Thursday, June 20, 2013

REVIEW: Boy Nobody by Allen Zadoff

Boy Nobody (Boy Nobody, #1) Boy Nobody by Allen Zadoff
My rating: 3 of 5 stars

I was dazzled. Dazzled!

+ the hero

The book was told exclusively in 1st person POV from the hero’s POV, and I loved it because watching Ben’s mind calculate as he gauged people and situations thrilled me. Ben was believable as an assassin without a trace of doubt! He was competent. He was collected. He was peerlessly cool. When unpredicted hurdles arose and things went out of control, he adjusted to the situations and moved towards his goals. Despite the great potential for Stockholm Syndrome and attempts at brainwashing, he never succumbed to blind loyalty like a fool.

The intentional lack of development of the hero’s identity didn’t bother me whereas in other books it would have. I was so engrossed with the book that only after I finished it did I realize that Ben was rarely referred to by his name, which was fake of course, and that his real name slipped by me, only with a re-read did I learn what it was. Talk about being a Boy Nobody; the book took its title to heart.

+ the plot

The writing read like liquid running through a pipe, straightforward and fast. Chapters were short and smartly divided, every scene punctual. The book was one of those books where everything seemed so simple and effortless but you know in reality it’s to the contrary.
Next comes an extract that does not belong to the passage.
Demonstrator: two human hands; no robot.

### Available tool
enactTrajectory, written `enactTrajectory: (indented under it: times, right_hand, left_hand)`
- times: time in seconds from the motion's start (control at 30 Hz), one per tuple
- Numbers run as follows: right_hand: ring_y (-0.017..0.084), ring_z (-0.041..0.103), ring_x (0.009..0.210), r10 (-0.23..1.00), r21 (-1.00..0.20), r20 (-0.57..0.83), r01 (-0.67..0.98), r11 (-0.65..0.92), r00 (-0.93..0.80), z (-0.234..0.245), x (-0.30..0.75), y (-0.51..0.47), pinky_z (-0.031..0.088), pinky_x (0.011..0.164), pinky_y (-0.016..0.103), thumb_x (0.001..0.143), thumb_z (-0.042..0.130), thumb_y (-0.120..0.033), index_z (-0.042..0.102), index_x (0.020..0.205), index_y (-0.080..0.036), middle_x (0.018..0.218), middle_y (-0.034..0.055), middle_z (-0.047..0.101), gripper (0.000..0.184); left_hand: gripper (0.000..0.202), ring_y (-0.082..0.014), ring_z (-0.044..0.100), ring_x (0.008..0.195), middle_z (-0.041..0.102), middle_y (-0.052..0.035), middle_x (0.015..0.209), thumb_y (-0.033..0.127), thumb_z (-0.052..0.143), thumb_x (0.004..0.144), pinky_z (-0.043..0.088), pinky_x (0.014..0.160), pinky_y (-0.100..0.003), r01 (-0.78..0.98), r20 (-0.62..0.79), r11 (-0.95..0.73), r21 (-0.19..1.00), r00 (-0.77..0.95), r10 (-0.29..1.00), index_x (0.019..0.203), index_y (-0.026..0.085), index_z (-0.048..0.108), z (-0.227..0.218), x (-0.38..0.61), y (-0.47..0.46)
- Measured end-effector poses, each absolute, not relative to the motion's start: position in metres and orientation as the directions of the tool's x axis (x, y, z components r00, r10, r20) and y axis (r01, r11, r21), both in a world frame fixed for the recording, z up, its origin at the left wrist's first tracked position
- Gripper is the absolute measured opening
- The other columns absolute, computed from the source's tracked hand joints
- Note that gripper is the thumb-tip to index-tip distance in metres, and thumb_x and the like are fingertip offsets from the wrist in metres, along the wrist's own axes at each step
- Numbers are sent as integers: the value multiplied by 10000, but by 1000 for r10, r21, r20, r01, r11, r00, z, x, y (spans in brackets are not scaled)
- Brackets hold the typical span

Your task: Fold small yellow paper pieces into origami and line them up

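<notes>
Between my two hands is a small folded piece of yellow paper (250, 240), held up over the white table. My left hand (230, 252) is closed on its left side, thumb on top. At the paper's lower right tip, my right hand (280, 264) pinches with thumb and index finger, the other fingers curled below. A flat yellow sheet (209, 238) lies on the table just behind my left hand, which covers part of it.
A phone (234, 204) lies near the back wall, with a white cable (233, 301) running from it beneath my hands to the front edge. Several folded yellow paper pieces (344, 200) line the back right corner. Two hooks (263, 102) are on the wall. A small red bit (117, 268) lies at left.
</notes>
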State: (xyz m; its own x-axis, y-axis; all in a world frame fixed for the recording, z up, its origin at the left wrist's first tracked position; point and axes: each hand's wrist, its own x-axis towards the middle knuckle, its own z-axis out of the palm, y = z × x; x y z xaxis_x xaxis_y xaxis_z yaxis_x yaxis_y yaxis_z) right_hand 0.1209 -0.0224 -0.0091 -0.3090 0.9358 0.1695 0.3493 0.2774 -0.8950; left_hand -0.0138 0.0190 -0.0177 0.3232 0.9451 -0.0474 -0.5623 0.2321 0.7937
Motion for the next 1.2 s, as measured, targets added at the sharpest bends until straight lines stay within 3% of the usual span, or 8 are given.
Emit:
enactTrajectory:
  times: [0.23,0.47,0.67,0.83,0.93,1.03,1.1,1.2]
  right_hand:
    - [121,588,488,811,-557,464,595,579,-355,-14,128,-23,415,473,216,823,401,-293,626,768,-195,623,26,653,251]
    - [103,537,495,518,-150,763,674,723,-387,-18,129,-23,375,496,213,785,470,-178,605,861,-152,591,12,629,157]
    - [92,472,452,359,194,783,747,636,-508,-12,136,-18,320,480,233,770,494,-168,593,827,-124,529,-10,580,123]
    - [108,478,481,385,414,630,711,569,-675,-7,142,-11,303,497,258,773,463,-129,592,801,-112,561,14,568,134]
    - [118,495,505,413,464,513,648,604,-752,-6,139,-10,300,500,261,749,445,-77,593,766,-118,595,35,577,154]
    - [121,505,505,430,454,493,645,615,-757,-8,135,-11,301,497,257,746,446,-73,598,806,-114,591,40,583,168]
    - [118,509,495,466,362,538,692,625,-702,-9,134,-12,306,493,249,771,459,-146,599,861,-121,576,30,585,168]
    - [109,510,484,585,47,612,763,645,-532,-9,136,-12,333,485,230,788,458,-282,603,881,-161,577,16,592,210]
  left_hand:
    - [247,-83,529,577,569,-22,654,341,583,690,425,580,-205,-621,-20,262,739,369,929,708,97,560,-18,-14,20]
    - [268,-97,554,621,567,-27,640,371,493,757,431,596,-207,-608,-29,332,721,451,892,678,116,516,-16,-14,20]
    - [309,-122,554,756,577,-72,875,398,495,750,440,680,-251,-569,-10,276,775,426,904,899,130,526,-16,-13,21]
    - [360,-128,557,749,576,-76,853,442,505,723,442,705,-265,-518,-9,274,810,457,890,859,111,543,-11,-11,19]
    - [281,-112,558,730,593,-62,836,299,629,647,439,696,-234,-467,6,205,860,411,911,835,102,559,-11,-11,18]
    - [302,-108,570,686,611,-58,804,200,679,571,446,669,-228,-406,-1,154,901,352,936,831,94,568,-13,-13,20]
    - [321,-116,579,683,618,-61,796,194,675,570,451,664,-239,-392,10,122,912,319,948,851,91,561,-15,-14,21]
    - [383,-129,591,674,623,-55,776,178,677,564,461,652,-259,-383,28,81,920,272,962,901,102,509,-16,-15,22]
The plot retained the complexity and the relevancy of current events like an adult thriller. There was corruption, espionage, inter- and intra-national conflicts. Just because certain groups had the same nationality and nationalism didn’t mean they had the same goals, and your worst enemies could also be your compatriots.

The plot also had romance, which I wasn’t a big fan of to be honest but mostly in principle because of how ludicrous romance in YA can be. The romance in the book was a few shades of cliché because an intriguing girl was the push the hero needed to start reaching for independence. However, I strongly appreciated that the romance tried to do something different, hence the few shades of cliché and not outright cliché. The romance did include a love triangle but it was more for the plot’s sake than for the romance’s. The second love interest never held any serious competition; all the parties involved knew what was going on, who really liked whom. Jealousy never arose as a real issue and meanness never dictated the characters’ actions. Best of all, stupidity never affected their judgement, which I loved so much that it bears repeating: stupidity never affected their judgement! The romance worked in synergy with the plot rather against it, unlike in countless YA.

And the twist! I loved that the twist wasn’t afraid to skewer the romance. The way things resolved was realistic and in accordance with a spy novel: trust no one.

+ the issues

Where I really took issue was with the world building and a secondary character who was a bad stereotype. I understood that things were supposed to be mysterious but I wished for more answers. Putting aside the hero’s lack of identity, very little was revealed about who the hero worked for or why he was kidnapped and pressed into spy service.

Howard was a nerd, an outcast, and a favorite target of bullies. I didn’t like how he came to serve as the convenient hacker for the hero towards the end. I didn’t like how being the hero’s stooge was the only role he had in the book and the only reason why he wasn’t sleeping with the fishes. I found his character development demeaning and a tad offensive.

In Conclusion

I rate Boy Nobody 3-stars for I liked it. The book had romance but this shouldn’t deter readers who prefer non-romantic YA because the book read firmly like a thriller. Readers who like Game by Barry Lyga should check out the book. Readers who didn’t like Impostor by Susanne Winnacker should also check out this book because this was the competent spy the main character should have been.